— REQUIRED WORK —
The answer must be every line of the records below that contains the word "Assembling", copied out.

— DATA SUPPLIED —
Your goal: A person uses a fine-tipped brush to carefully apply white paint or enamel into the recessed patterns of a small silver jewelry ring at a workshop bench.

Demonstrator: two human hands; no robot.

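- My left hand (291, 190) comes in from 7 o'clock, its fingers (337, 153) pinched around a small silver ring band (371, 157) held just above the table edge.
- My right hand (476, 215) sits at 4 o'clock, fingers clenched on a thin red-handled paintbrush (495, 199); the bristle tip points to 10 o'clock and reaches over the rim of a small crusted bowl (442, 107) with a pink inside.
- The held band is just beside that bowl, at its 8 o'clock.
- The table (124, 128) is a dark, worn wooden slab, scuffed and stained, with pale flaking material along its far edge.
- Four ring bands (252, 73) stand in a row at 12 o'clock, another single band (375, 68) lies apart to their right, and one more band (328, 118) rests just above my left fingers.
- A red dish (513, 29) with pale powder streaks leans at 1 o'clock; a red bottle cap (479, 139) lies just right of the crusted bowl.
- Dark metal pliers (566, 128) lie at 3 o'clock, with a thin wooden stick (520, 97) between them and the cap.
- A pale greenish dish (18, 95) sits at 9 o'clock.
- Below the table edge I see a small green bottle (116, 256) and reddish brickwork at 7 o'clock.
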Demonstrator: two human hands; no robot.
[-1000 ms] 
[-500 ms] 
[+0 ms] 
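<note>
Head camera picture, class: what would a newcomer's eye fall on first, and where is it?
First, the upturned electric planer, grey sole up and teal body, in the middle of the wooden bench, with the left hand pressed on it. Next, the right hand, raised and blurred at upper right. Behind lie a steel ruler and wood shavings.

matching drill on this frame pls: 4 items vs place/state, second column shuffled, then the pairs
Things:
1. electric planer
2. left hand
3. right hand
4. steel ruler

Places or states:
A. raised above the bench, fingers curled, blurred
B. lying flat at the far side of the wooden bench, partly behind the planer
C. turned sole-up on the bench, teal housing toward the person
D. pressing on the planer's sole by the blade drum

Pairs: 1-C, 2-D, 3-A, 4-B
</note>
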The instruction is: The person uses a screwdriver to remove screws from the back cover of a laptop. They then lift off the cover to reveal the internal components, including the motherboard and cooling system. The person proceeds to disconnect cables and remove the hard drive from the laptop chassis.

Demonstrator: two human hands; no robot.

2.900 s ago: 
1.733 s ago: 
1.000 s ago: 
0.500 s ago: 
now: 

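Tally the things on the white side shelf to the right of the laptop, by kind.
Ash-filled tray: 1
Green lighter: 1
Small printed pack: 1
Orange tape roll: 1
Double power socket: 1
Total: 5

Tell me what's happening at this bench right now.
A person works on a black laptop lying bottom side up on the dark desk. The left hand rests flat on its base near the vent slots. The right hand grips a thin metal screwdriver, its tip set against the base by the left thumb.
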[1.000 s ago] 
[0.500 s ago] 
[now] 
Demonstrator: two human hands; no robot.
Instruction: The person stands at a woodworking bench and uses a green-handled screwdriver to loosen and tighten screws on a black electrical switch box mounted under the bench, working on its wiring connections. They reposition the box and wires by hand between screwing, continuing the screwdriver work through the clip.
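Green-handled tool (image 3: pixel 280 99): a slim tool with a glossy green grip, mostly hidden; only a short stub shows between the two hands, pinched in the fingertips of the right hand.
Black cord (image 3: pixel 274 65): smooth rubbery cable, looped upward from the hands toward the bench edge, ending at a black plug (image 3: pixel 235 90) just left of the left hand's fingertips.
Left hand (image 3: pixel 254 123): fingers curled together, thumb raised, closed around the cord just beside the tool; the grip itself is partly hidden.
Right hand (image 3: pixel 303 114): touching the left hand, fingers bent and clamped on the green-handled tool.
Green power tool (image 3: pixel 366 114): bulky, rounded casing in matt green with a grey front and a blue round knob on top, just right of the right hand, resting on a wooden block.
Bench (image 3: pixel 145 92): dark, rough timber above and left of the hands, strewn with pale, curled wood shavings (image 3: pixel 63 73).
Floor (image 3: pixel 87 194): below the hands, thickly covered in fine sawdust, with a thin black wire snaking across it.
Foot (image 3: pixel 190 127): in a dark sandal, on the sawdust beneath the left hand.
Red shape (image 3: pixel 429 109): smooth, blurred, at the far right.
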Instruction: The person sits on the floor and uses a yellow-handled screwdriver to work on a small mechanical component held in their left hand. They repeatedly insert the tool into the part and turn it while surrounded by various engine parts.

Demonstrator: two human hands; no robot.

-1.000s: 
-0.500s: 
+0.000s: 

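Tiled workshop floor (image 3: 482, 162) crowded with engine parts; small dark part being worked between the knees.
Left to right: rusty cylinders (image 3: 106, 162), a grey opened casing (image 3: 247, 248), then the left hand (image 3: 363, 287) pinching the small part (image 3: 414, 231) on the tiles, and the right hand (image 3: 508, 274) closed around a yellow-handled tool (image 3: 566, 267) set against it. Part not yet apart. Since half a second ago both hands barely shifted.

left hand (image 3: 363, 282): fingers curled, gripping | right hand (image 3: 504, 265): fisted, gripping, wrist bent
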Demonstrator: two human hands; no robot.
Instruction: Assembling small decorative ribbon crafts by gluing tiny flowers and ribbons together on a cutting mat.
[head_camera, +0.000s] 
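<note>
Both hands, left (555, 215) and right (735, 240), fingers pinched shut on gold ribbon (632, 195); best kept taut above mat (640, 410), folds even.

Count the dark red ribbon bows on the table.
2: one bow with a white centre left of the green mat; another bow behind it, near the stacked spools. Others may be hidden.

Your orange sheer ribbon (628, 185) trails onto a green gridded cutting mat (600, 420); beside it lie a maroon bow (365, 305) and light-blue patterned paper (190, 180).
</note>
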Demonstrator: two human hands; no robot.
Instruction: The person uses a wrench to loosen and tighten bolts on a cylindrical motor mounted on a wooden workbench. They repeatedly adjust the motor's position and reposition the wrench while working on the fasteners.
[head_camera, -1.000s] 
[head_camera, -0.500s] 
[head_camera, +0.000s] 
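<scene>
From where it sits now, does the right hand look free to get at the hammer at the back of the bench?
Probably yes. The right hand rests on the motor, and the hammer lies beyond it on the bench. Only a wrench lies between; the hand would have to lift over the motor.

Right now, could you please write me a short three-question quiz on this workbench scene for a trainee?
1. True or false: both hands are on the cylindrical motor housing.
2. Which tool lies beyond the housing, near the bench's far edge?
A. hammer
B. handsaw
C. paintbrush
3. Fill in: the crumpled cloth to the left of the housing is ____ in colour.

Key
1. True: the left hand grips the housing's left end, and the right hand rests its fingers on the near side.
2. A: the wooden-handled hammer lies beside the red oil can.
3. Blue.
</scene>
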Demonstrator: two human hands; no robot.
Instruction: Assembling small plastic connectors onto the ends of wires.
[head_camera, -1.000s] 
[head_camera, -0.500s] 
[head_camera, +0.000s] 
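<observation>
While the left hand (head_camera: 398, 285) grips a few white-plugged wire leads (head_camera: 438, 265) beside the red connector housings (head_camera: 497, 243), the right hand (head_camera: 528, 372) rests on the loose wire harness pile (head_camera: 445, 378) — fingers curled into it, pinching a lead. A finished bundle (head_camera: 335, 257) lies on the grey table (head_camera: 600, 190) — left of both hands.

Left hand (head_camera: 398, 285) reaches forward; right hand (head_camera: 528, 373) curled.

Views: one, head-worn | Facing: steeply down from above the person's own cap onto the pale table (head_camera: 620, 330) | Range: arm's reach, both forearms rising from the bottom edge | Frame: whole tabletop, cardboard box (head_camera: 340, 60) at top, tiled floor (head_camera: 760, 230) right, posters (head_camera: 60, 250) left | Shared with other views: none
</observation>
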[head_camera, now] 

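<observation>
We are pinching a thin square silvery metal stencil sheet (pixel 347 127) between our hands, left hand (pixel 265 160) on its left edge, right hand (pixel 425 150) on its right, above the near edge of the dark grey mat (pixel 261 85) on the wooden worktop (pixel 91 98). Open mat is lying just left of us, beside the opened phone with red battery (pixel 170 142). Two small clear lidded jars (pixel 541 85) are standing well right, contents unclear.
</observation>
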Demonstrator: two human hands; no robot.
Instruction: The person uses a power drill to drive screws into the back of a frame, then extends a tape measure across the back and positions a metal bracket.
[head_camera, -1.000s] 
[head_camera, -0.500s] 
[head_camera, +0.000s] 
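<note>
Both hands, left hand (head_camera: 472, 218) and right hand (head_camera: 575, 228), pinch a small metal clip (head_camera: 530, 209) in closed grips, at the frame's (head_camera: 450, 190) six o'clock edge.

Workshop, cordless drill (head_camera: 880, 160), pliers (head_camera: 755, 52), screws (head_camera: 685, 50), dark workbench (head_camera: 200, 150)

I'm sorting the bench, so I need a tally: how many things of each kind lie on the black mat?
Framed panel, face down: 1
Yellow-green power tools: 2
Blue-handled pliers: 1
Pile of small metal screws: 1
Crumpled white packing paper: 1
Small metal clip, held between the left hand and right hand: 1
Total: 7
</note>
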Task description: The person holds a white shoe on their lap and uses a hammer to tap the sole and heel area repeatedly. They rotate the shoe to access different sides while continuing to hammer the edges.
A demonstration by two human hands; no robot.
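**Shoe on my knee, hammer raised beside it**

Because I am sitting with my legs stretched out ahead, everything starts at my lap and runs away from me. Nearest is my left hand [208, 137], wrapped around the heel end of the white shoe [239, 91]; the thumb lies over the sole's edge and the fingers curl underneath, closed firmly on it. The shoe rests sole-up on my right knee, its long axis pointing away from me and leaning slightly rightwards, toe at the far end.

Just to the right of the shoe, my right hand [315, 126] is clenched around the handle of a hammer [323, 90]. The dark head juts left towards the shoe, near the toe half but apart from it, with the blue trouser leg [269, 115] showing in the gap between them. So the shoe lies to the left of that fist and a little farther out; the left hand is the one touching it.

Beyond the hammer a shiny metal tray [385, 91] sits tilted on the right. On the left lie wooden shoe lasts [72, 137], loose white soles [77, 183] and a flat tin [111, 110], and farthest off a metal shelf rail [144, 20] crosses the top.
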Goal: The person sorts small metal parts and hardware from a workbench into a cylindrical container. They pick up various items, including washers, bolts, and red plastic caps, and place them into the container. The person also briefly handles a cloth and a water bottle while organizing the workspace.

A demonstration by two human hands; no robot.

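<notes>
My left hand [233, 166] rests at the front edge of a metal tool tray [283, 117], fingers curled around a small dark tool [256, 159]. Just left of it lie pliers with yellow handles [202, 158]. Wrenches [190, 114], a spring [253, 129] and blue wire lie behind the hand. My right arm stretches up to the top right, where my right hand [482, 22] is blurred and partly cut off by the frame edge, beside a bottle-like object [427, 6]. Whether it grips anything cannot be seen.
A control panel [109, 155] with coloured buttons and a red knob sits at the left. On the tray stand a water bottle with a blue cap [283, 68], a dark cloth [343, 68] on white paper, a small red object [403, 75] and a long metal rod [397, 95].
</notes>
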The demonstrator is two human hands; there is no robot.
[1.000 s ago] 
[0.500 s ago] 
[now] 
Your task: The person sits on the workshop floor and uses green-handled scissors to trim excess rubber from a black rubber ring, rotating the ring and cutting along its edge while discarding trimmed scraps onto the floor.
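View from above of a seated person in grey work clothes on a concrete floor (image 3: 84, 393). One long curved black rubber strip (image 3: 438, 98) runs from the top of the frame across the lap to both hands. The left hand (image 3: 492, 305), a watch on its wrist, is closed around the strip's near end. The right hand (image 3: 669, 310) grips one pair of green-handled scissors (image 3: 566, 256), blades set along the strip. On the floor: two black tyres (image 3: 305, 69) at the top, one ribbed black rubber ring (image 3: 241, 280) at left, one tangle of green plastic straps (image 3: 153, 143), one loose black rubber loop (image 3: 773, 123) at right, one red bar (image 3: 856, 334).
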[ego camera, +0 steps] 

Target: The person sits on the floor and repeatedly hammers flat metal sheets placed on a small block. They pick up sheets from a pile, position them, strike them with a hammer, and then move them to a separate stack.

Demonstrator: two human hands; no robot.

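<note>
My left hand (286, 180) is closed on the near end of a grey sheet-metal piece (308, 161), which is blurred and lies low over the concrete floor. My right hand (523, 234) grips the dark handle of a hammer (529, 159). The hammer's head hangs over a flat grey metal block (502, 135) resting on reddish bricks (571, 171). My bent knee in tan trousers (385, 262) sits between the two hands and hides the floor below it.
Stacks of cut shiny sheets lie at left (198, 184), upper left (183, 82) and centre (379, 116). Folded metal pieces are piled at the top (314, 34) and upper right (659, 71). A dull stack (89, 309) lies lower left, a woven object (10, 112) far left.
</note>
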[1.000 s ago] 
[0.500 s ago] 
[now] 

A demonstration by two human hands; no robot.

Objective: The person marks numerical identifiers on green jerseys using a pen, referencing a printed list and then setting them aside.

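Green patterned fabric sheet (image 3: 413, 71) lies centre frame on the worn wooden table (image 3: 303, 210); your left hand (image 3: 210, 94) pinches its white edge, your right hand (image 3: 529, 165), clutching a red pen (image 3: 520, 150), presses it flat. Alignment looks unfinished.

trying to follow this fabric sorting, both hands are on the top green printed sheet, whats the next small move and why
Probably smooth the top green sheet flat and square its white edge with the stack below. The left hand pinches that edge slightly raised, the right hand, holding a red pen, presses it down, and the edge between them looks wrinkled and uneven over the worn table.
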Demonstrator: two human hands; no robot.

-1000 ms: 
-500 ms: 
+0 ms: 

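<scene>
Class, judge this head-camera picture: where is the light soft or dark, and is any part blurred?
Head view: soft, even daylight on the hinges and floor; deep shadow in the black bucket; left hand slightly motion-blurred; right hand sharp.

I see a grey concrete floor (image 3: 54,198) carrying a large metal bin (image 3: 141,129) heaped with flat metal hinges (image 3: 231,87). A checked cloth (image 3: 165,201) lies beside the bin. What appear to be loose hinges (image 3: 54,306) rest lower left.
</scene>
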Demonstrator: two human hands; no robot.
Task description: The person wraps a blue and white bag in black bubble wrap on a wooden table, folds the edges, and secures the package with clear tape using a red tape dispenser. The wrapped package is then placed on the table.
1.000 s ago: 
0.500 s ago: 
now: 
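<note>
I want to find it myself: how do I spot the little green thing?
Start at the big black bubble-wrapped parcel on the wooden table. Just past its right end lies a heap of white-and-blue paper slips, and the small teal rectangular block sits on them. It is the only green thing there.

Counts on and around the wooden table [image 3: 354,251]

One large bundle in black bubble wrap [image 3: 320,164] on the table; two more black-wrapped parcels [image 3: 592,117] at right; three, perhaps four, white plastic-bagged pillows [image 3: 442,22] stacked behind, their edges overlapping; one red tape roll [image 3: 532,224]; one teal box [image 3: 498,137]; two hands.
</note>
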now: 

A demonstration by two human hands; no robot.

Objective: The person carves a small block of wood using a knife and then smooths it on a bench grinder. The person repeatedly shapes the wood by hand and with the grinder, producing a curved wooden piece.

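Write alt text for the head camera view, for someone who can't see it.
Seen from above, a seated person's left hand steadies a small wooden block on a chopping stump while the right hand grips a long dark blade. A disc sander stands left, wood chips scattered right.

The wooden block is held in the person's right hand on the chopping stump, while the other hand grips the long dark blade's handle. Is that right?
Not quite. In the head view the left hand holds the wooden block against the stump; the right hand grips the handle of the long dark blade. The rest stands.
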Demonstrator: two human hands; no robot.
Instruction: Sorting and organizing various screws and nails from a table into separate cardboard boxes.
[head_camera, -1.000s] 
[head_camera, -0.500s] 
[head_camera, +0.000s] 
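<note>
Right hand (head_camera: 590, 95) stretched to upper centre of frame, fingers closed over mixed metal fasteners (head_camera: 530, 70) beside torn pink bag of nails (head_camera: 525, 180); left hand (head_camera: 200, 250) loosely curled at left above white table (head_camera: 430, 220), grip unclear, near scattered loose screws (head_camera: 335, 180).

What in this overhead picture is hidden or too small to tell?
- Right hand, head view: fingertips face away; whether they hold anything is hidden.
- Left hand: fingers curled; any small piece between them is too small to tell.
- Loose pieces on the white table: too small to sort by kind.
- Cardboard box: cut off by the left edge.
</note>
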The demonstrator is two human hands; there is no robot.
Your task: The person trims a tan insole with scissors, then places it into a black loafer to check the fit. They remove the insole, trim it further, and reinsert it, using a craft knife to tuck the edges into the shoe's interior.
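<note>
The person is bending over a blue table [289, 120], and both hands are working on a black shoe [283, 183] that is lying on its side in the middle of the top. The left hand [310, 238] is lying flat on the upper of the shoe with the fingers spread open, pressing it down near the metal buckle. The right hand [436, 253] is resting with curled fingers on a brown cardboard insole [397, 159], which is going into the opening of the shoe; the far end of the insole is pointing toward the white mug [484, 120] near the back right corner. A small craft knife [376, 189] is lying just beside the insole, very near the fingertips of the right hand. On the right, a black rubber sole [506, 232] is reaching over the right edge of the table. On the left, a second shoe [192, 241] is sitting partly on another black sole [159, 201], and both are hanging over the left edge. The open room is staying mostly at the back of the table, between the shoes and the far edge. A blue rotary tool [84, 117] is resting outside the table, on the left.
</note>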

— RESULT FOR THIS EXERCISE —
Instruction: Assembling small decorative ribbon crafts by gluing tiny flowers and ribbons together on a cutting mat.
Instruction: Assembling small plastic connectors onto the ends of wires.

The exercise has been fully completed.